Several Cleveland residents from the Bowman Avenue area on Monday petitioned the City Council for help with the dangerous flooding problem on their property, stemming from the city drainage system. The problem was discussed in detail at the 1 p.m. agenda meeting, and a motion to add extra drain pipes to the area was passed unanimously during the 3 p.m. session.
One woman said that every time it rains, the water in her backyard becomes knee-deep. In her front yard, she said that the water rushes from the drain pipe in such a strong current that a pet or small child could easily be pulled under. Another woman said that the surge of water had even caused sinkholes in her yard.
Another property owner in the area, Scott Kanavos, said that not only was the water dangerous because of the fast currents, but also because of the debris and trash it brings. He said that items like saws and hypodermic needles had come in with the stormwater. He said, “We need the city to step in.” Mr. Kanavos speculated that part of the problem was the age of the infrastructure, saying many of the tiles were constructed in the 1930s and 1940s.
Tennessee water law uses the Natural Flow Rule, meaning that the natural flow of the water is not to be changed, it was stated. When discussing putting in new pipes, Councilman Richard Banks said “We aren't changing the natural flow of the water. The city in the past did change the natural flow, and it caused the Bowman people problems.”
The City Council decided to send out letters to all residents in the area who will be affected by the repairs.
Also, Mr. Kanavos, who is a Cleveland defense attorney, suggested to the council that the New Life Community Kitchen, currently located on South Ocoee Street, be moved away from the downtown area, as a way of preventing crime.

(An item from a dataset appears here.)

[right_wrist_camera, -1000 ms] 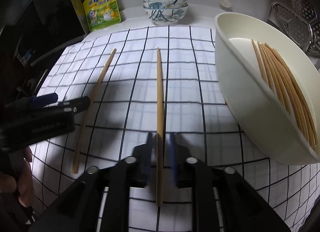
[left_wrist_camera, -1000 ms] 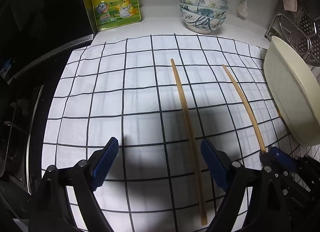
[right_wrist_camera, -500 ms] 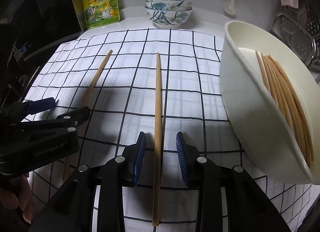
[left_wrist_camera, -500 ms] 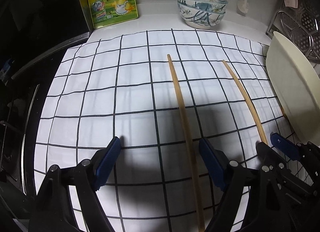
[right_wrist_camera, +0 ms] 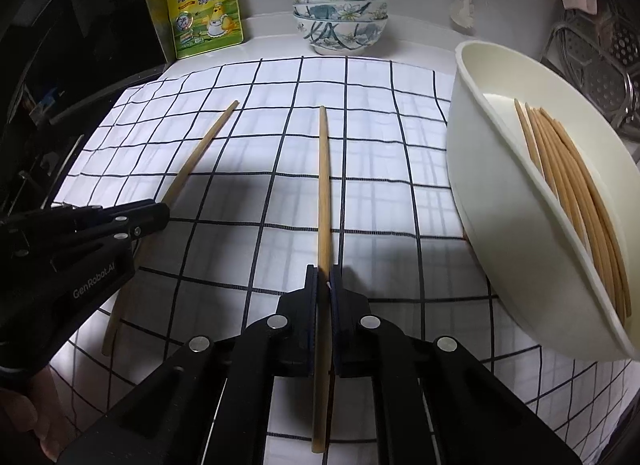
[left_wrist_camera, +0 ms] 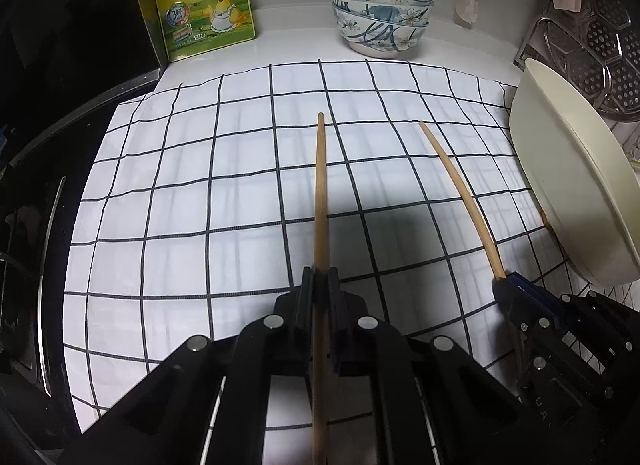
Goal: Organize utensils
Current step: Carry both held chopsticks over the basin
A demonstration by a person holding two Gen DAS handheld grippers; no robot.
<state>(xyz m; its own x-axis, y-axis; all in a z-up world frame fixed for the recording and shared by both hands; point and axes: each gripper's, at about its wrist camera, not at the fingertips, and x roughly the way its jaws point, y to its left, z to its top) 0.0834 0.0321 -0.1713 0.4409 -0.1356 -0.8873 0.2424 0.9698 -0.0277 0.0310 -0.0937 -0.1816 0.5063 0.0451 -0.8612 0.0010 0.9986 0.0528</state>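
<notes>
The left gripper (left_wrist_camera: 321, 285), wide open a second ago, is now being held closed on the left chopstick (left_wrist_camera: 320, 201). The right gripper (right_wrist_camera: 325, 285), opened half a second ago, is again being clamped on the right chopstick (right_wrist_camera: 324, 185). Both chopsticks are being brought nearer to parallel on the checked cloth (left_wrist_camera: 180, 185).

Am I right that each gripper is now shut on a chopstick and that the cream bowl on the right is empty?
Not quite: the cream bowl is not empty. The right wrist view shows a bundle of chopsticks lying inside. The left gripper and right gripper are each shut on a chopstick.
</notes>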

Mr. Kanavos and several other business owners in the area said they have noticed many of the homeless starting to congregate around the soup kitchen at all hours of the day and night. He said that the area has become more littered, including two buildings that he owns. He told of one particular homeless man who had been living out of a vehicle and had been spotted multiple times dumping trash and human waste onto the street and sidewalk.
Mr. Kanavos also said that what he had started witnessing from his downtown office window was "beyond shocking." He said he had seen “altercations, fornication, and sexual acts,” between the homeless all during the work day.
He said that his biggest fear was that one of the altercations would escalate to a homicide, describing the situation as “a perfect storm for trouble.” He pointed out how hard the city government and police force had worked to keep the downtown area safe and clean, calling the area the “jewel of the city.” He explained that he did not want this to become more of a public safety issue where people would be afraid to walk downtown.
Measures such as parking limits have already been passed to dissuade anyone from residing in their vehicle in city parking spaces, but this has also affected business owners and their clients, it was stated. Downtown business owner Doug Caywood said that the nearest place he could now tell his clients to park was approximately four blocks away.
Other ideas discussed were parking permits for business owners and creating an ordinance requiring cars parked longer than 24 hours be towed. Nothing was decided, but the discussion will continue in the next Cleveland City Council meeting.